Natürlich ist ein digital generierter Ausdruck einer Geburtsurkunde nur ein Zwischenschritt zu einer digitalen Verwaltung, aber mir erscheint es durchaus sinnvoll, nicht immer alles voll digital zu wollen und aufgrund der Komplexität dann erstmal nichts zu haben. In Mexiko erhält man wenigstens online seine Geburtsurkunde, während wir in Deutschland viel über E-Government reden, aber noch wenig Dienstleistungen digital von der Verwaltung abrufen können.
Uberall anders
In Mexiko habe ich das erste Mal Uber ausprobiert. Im Leben der Mittelkasse ist dieser Dienst fest verankert. Als Kunde rufe ich ein Auto, das innerhalb kürzester Zeit kommt. Bezahlen kann ich online oder bar. Es ist billiger als ein Taxi, auch wenn die Preise etwas nach Tageszeit schwanken. Hat es gerade einen großen Regenschauer in Mexiko-Stadt gegeben, steigen die Uber-Preise etwas an, da nun eine höhere Nachfrage besteht. Fahrer können sich bereits vor Ankunft am Zielort aussuchen, welche Fahrt sie als nächstes übernehmen, so vermeiden sie Leerzeiten, die Taxis sonst haben. Zumindest in Mexiko-Stadt – so mein Eindruck – scheint es ein gutes Verhältnis von Angebot und Nachfrage zu geben.
Ich war (und bin in Bezug auf Deutschland) gegenüber Uber sehr kritisch eingestellt. Gegenüber Taxis gelten Uber-Fahrten in Mexiko als sicher. Es lässt sich nachvollziehen, wer einen fährt, außerdem weiß Uber – und wen man es sonst über die App noch wissen lassen will – jederzeit den eigenen Standort. Die Gefahr einer Entführung verringert sich so.
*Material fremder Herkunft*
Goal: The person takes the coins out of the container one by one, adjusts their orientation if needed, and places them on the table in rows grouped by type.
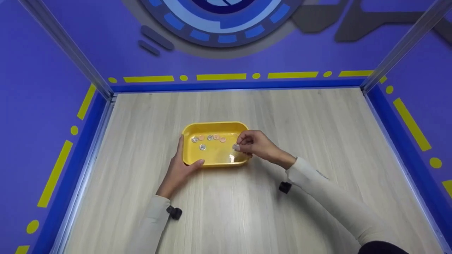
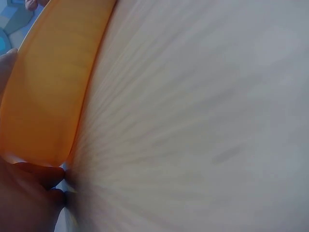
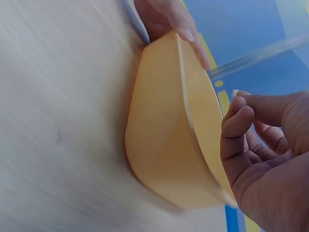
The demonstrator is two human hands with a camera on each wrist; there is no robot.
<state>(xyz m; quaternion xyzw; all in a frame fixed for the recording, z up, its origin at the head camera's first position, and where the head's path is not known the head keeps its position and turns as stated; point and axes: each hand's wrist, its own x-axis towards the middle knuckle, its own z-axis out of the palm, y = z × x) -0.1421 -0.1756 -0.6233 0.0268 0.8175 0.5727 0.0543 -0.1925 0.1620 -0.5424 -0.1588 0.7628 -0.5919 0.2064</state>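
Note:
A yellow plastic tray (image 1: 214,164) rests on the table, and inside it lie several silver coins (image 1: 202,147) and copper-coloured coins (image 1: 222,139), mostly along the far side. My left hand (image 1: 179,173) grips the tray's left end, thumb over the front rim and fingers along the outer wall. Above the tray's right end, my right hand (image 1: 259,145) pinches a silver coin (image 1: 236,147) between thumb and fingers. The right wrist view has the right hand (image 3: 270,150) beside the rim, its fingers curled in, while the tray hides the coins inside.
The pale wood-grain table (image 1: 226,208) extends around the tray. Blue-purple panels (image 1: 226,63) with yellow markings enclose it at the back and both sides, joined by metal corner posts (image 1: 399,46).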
Mit mehreren Fahrern habe ich mich unterhalten. Einige stammten aus einem Büro-Job und haben zusätzlich für Uber gefahren, bis sie ihren Zweitjob zum Hauptjob machten und nur noch als Uber-Fahrer unterwegs sind. Zumindest im mexikanischen Lohngefälle ist Uber oberhalb vieler Büro-Jobs angesiedelt. Wer kein eigenes Aut hat, mietet sich eins und fährt damit.
Ich habe gelernt, Urteile über Plattformen lassen sich nicht weltweit treffen, sondern man muss die Eigenarten des jeweiligen Landes einbeziehen.
Digitalisierung geschieht weltweit, aber in jedem Land stellen sich andere ethische Fragen – und auch die Antworten sind nicht auf andere Länder übertragbar. Dies nehme ich jedenfalls aus dem Urlaub mit zurück nach Hause.